The adults chuckle. This is how it was every year. Jean would always start off intending to be clandestine about the source of her story, but in all the excitement (I mean, it was a monsoon) she would forget herself, and then forget that she had forgotten herself, and then, just in time for the finale:

‘And that is the story of how I—oh!—I mean the Little Princess, got to church in time for m—her friend’s baptism.’

‘Hey Jean,’ Abigail asks her later.

‘What, chicken?’

‘Why don’t you tell any stories from Tibet?’

‘Oh, well, I’m still working with those people you know. Perhaps one day when I leave. Stories about Nepal are, you know safer because they were, oh, twenty, twenty-five years ago!’ Jean winks. ‘I’m showing my age!’

The Exodus was brief and sharp, the edge of a knife held to the throat of a culture.

The first people to leave were the foreigners. The ‘m’s and the ‘mk’s, diplomats and diplomat’s wives.

We didn’t understand that we were the lucky ones. That this was only the beginning of Tibet 2.0.

Don’t tell the Party I said that.

 

The compressed air leaking out of the plane in a soft whoosh felt familiar, but it was one of the last times Abigail would feel it in her childhood.

She doesn’t remember much about that time. Was Dad seated somewhere else on the same plane, or did he take the next flight? Did we check overweight luggage, like we always did? What was the name of the woman we gave our dog away to?

The tails of planes on the taxiway shimmer like corners of a flag.

On the last night of the last Spring Conference Abigail catches David Penrose following the timeline of photographs across the walls. His first OC was all the way back in 1983, grainy in cutting-edge colour technology, and with a full head of hair.

‘Will you stay in Xi’an indefinitely?’ she asks. Abigail thinks ‘until you die’ would be a bit brusque.

‘God, no. I don’t want to retire in China. I’ll go back to England.’

‘Do you have connections there?’

Daniel nods. ‘Some.’
Abigail’s mother got into creative writing a lot before Abigail. Not because she was interested first, but rather because she was older, she flounced straight into a masters while Abigail was ‘stuck in drama queen year 9’.

‘What is your book about, Mother?’

‘It’s about… the… It’s about the response of a extended family to childhood sexual abuse. It’s about XinJiang… It’s about Uighurs… It’s about Muslims…’ Mum turns to Ray for help, ‘What else is it about?’
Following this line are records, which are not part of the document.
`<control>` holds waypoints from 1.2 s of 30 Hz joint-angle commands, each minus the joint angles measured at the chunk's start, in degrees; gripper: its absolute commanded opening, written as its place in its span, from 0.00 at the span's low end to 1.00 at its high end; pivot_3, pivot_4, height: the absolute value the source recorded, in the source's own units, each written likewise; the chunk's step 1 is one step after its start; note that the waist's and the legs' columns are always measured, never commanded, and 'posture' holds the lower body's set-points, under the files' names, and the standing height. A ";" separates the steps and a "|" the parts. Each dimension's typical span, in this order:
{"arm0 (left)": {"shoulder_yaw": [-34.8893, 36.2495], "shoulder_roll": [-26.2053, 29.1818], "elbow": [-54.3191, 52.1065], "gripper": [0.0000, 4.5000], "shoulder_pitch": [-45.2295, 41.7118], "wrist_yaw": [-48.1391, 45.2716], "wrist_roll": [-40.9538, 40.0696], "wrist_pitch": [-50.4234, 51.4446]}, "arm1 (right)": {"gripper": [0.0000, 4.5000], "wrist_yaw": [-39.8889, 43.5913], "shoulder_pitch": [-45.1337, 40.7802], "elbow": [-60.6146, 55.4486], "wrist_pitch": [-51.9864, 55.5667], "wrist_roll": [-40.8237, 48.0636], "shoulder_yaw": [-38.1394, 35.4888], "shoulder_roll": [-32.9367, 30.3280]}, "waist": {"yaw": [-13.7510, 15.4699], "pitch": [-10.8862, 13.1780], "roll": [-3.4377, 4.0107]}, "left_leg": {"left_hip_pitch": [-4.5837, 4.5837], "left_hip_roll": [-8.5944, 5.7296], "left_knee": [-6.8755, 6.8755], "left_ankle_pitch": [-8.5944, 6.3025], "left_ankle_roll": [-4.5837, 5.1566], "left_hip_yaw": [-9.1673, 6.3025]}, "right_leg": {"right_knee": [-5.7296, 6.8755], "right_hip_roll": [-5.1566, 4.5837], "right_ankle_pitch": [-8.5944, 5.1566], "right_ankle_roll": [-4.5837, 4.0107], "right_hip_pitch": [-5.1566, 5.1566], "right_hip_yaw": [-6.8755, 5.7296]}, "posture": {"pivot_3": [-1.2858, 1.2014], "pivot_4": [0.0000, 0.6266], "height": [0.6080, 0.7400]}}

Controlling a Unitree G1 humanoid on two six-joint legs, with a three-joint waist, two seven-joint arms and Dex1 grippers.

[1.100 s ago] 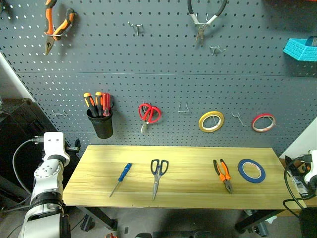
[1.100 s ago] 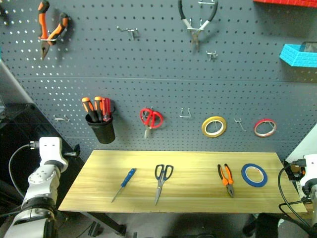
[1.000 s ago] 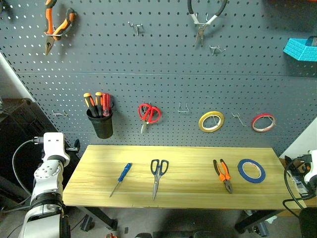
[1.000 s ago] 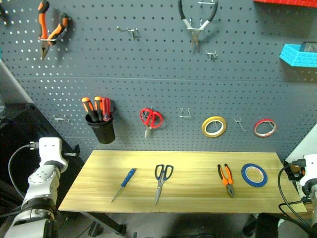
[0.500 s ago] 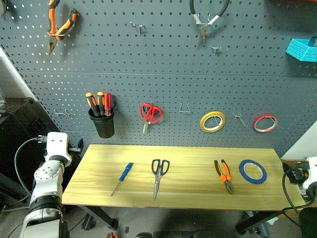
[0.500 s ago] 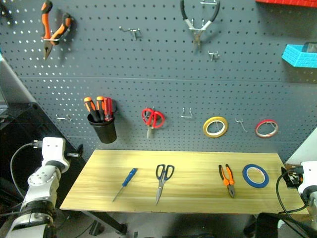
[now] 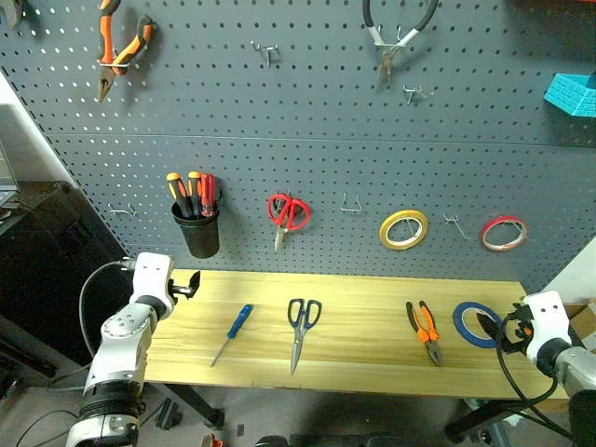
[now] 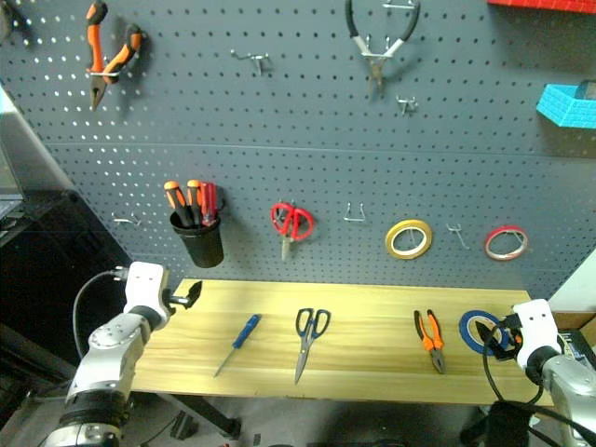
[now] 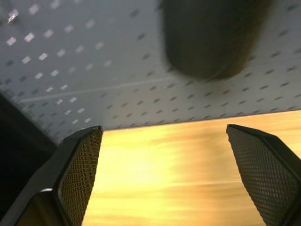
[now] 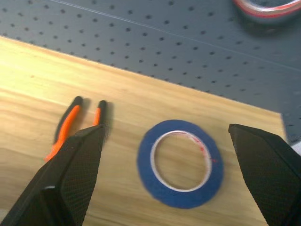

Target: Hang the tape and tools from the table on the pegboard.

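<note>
1. The left arm is reaching in from the lower left, its wrist angling inward.
2. The left gripper (image 7: 190, 284) is pointing forward with its jaws spread wide, holding nothing.
3. The right arm is reaching in from the lower right.
4. The right gripper (image 7: 491, 328) is gaping wide, gripping nothing.

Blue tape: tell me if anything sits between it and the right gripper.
Nothing visible does. The blue tape lies flat on the table, framed by the open right gripper. The pliers lie off to one side.

Left gripper (image 7: 193, 284), right gripper (image 7: 494, 327) swung inward over table (image 7: 354, 349) ends.
</note>
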 commanded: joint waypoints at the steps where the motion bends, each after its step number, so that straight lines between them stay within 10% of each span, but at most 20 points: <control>1: -9.47 0.85 -10.69 0.99 0.20 -8.51 2.81 0.72 | 1.00 -0.11 -3.28 -2.33 7.01 1.28 0.64 -1.00 | -0.07 0.50 0.10 | 0.02 -0.01 0.01 0.00 0.00 0.02 | -0.01 0.00 0.00 0.00 0.02 0.01 | 0.46 0.11 1.00; 12: -20.54 2.33 -25.63 0.99 -3.85 -25.97 -0.34 10.11 | 1.00 2.65 -14.99 5.53 13.44 -3.66 9.76 -3.56 | -2.55 4.77 0.61 | -0.18 0.13 -0.05 0.00 0.02 0.24 | 0.02 0.13 -0.03 -0.06 0.07 0.14 | 0.44 0.28 1.00; 26: -22.83 5.32 -37.84 0.99 -4.82 -37.33 -7.26 19.77 | 1.00 8.96 -38.02 45.28 1.63 -14.53 20.92 -3.21 | -3.40 9.70 0.34 | -1.24 0.17 0.04 -0.01 0.08 0.36 | 0.06 0.09 -0.02 -0.08 -0.95 0.11 | 0.48 0.39 1.00; 36: -24.57 6.53 -39.34 1.00 -6.91 -40.30 -8.32 20.80 | 0.36 9.08 -42.25 55.43 -3.57 -19.93 24.65 -2.33 | -2.85 10.49 0.14 | -1.21 0.18 0.10 -0.04 0.12 0.38 | 0.02 0.10 -0.02 -0.08 -0.90 0.09 | 0.48 0.37 1.00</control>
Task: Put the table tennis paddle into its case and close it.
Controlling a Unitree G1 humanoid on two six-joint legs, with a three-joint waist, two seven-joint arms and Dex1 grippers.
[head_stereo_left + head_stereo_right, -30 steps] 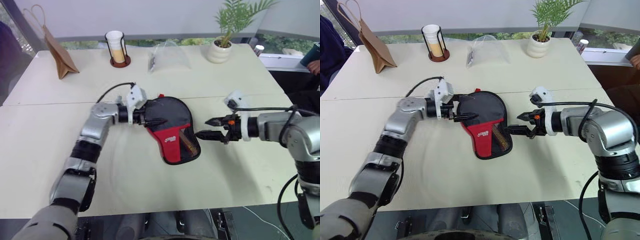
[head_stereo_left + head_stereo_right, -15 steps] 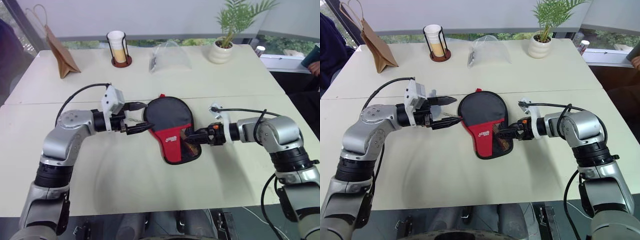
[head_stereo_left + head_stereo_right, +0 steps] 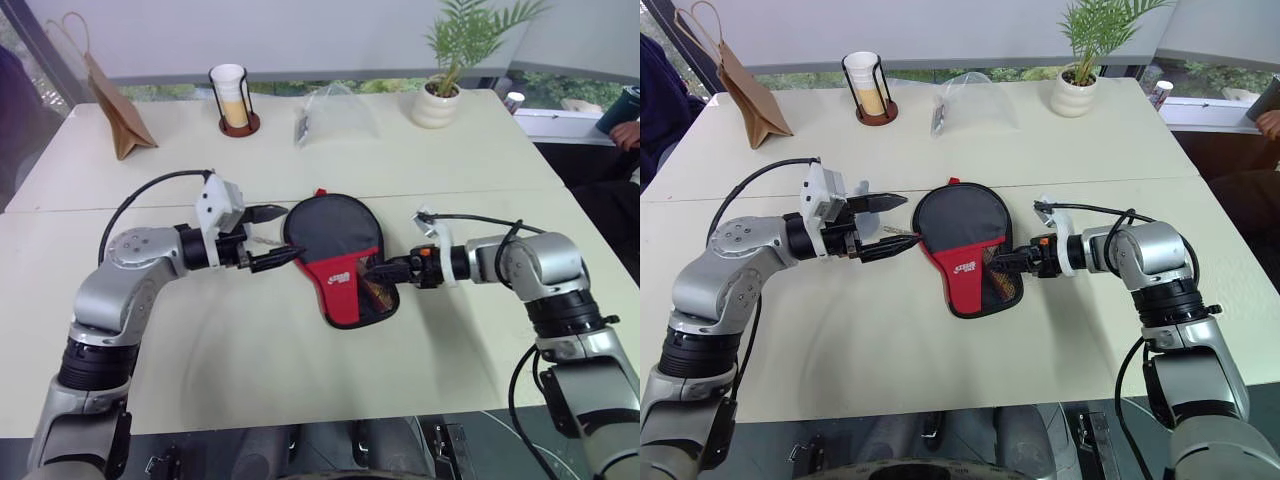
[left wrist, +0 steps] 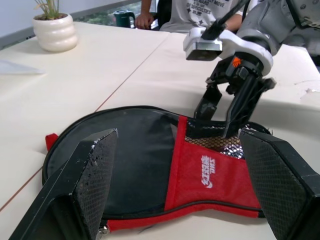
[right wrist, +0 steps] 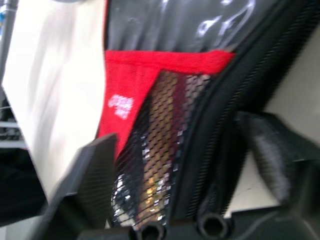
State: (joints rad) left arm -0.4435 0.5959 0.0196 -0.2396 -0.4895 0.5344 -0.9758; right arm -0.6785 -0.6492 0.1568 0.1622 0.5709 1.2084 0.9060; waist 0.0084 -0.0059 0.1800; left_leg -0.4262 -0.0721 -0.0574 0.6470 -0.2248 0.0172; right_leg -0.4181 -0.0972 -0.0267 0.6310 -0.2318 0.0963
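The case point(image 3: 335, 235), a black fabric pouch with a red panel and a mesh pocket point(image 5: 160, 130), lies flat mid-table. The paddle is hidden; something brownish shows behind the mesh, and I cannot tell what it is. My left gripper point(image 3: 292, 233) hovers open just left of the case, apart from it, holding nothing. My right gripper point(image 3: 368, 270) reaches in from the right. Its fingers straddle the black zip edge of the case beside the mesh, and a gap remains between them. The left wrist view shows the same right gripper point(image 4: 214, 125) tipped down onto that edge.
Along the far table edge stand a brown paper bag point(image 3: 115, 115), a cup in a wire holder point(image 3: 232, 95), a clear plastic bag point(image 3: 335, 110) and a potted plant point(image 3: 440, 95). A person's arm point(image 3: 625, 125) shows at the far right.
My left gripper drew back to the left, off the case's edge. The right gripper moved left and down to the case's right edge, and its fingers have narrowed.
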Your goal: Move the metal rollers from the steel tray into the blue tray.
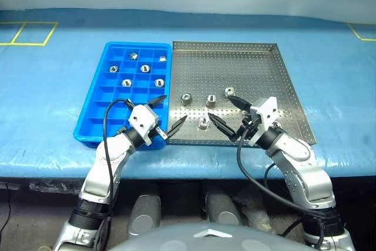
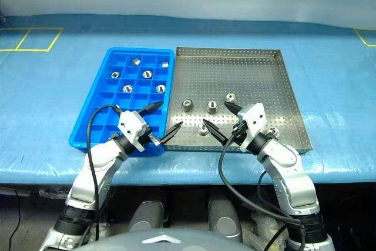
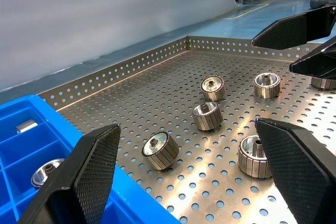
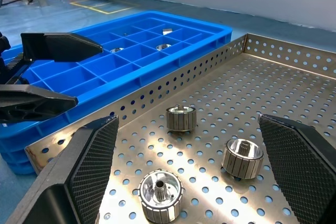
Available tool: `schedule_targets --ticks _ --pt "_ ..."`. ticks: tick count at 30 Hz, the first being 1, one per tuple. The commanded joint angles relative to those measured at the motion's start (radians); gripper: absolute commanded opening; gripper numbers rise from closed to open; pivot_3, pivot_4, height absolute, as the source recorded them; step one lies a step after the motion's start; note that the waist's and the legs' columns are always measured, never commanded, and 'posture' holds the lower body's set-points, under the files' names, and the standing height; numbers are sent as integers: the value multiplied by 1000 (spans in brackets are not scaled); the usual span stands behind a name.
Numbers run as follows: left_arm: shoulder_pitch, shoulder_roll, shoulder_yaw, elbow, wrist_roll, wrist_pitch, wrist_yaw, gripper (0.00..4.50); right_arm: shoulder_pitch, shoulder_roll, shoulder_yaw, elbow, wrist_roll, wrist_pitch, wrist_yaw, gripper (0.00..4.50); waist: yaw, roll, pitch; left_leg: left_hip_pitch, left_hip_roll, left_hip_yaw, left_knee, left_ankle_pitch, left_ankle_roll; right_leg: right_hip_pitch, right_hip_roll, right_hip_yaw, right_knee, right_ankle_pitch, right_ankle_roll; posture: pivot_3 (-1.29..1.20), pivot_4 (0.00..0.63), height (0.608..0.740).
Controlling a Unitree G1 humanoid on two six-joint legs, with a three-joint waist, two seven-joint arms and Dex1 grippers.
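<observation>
left eye view: both tools, left tool (image 1: 164, 113) and right tool (image 1: 227, 111), hang spread and empty. four rollers (image 1: 203, 123) sit in the steel tray (image 1: 282, 74), six in the blue tray (image 1: 91, 119). best straddle the nearest roller squarely, then pinch.

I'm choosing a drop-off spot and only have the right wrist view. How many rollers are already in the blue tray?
Observer: Six metal rollers sit in the blue tray, all in its three far rows.
Operator: Any free compartments closer to us?
Observer: Yes, the near rows by the open left gripper hold nothing.
Operator: Is there a roller in the steel tray beyond my frame?
Observer: Another roller lies on the steel tray, right by the farther fingertip of the right gripper.
</observation>
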Motion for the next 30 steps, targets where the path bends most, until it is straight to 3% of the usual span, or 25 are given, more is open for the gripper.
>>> schedule_targets --ticks 1,18,30 --pt "-9 5 0 -32 -2 2 -3 4489 -5 6 1 -36 3 -16 -3 4500 0 0 0 0 0 0 0 0 0 0 0 0 0 0 0 -57 150 740" --pt "-42 -3 13 -52 -33 76 1 4489 18 12 14 -46 -8 -15 -15 4500 0 0 0 0 0 0 0 0 0 0 0 0 0 0 0 -64 150 740" --pt "-274 14 -6 -21 -28 376 9 4489 62 31 9 -62 -20 -32 -58 4500 -23 0 0 0 0 0 2 0 0 1 0 0 0 1 2 -114 150 740"
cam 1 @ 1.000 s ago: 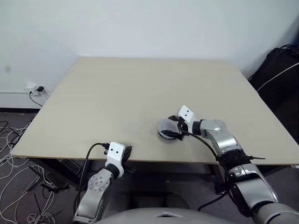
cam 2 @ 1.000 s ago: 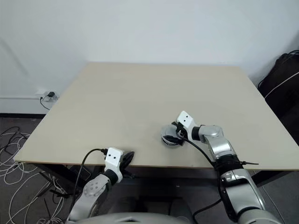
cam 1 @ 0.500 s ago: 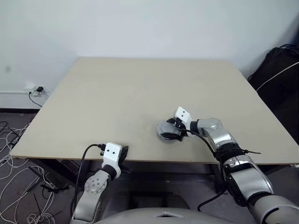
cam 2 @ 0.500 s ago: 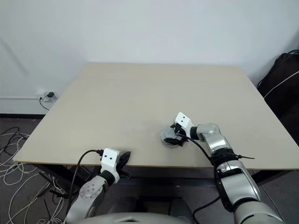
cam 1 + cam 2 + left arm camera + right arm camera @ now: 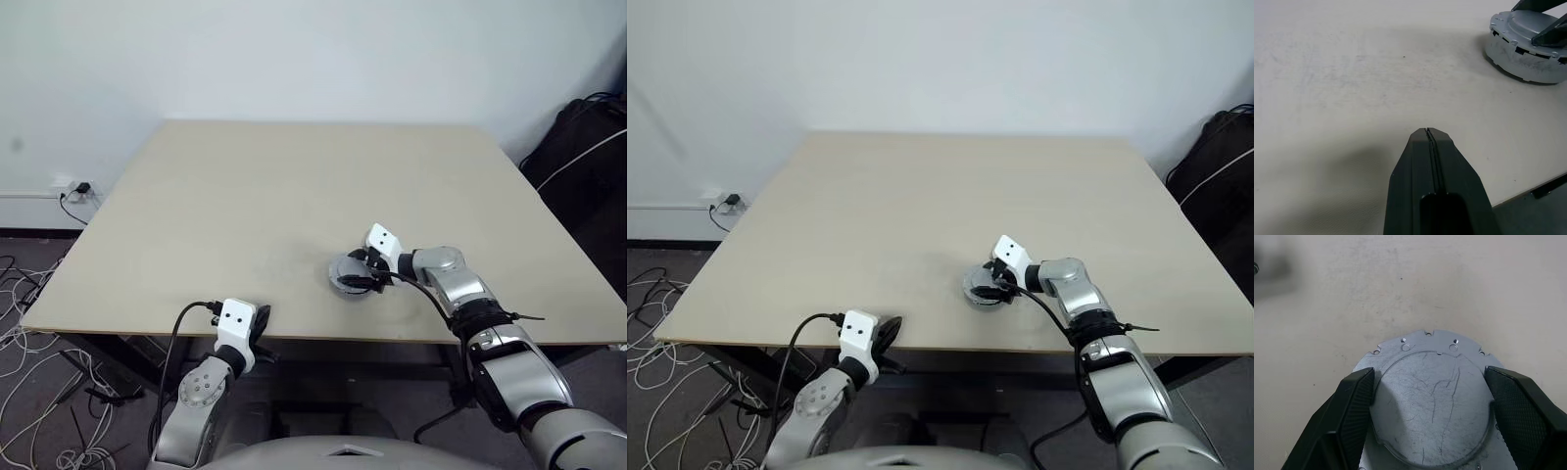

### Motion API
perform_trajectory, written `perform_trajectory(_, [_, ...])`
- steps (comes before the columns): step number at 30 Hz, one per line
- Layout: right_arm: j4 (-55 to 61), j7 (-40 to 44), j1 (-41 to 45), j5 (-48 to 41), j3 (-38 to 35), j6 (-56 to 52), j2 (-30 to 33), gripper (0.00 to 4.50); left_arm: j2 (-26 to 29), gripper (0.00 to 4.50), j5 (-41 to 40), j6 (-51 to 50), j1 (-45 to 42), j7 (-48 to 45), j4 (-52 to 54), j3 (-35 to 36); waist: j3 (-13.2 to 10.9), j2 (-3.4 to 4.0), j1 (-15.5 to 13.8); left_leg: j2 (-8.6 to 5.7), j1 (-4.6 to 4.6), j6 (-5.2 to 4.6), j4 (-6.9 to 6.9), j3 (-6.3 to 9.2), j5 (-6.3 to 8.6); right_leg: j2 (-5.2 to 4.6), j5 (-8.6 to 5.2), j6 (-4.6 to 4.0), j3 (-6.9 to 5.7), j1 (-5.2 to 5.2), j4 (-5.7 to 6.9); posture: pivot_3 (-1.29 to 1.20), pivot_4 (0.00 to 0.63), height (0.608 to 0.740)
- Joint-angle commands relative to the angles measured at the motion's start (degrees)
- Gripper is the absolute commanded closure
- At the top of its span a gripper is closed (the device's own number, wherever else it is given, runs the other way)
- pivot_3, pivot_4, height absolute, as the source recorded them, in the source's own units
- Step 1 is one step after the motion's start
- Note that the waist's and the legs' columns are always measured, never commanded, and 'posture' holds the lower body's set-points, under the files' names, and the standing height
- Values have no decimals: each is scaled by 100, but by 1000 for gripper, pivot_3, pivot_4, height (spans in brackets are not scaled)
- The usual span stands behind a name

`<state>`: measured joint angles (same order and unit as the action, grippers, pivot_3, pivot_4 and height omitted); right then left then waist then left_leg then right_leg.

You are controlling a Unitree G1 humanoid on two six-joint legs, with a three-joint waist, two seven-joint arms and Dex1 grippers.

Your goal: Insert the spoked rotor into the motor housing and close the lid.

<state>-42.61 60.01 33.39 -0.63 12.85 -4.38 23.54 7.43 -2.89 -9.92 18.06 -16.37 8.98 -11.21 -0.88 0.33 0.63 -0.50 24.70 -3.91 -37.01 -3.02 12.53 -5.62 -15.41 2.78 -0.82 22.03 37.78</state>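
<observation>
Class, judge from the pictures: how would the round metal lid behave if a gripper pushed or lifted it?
The lid looks like solid scratched metal, so probably stiff and heavy for its size. Its smooth face may slip between the right gripper fingers. Lying flat on the table, it would likely slide, not roll.

From where I stand I count one table (image 5: 294,196), one round metal lid (image 5: 1432,396) on it, two grippers, the left gripper (image 5: 1430,133) and the right gripper (image 5: 1431,404), and one dark bag (image 5: 588,166) by the wall.
</observation>
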Motion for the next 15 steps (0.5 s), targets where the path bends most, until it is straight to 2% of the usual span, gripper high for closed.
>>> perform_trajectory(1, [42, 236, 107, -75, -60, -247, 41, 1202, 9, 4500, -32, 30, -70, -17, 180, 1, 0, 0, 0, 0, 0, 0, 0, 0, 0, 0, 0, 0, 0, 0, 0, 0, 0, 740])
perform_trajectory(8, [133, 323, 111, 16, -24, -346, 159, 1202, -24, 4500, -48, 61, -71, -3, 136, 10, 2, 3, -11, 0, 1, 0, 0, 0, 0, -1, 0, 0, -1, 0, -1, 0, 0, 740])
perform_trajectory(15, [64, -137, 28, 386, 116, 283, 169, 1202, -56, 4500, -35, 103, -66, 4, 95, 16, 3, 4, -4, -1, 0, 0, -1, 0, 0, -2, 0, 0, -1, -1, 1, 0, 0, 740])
‘It’s about the impact of the political power over a culture,’ he says.

‘It’s a survival story, as well, focusing on one matriarch and her family,’ she says.

‘It’s a story of loss.’

‘Loss and survival.’

‘Drugs. The impact of drugs.’

‘Yeah.’

‘Powerlessness, of being… help me…’

‘Well just, family life.’

‘Control.’

‘Isn’t it? Yeah.’

The room is decorated with framed tapestries from XinJiang that have survived half a dozen cities. Pride of place is a Dutar. Abigail knows one song on the Dutar, but she doesn’t know the words because she never learned Uighur.

Abigail’s house has three Uighur items. A skirt (too small), a tiny model dutar (from Spring Conference in Chiang Mai), and the family carpet (won in an argument). Only the skirt was ever truly hers. It hasn’t fit for years.

I—I mean Abigail—used to write poems on stormy nights two years after her father remarried, three years after her mother remarried, five years after leaving Thailand and seven years after leaving China.

She had never spent more than two years in XinJiang; she had never spent more than two years anywhere. But everyone needed a home, right? A place to long for, to miss, to call heritage to, to boast about, my child, my child, my life my life—she whispered a Uighur proverb, but she did not remember it from XinJiang, no, she had asked her mother for a Uighur proverb to spice up her story, to give it authentic flavour.

Oh, don’t tell her I told you.

‘Did you know that a fifth of the world’s ketchup comes from Xinjiang?’

‘Mmph?’ Jonah’s mouth was full of hamburger.

‘Ketchup,’ Abigail repeated, ‘a fifth of it is from Xinjiang.’

The man I am calling Jonah swallowed.

‘Huh.’ He took another bite.

‘It’s one of the reasons that China values XinJiang so much. It’s full of coal and oil and natural gas, and a fifth of the world’s ketchup.’

He nods considerately. He’s always open to learning more about my home culture.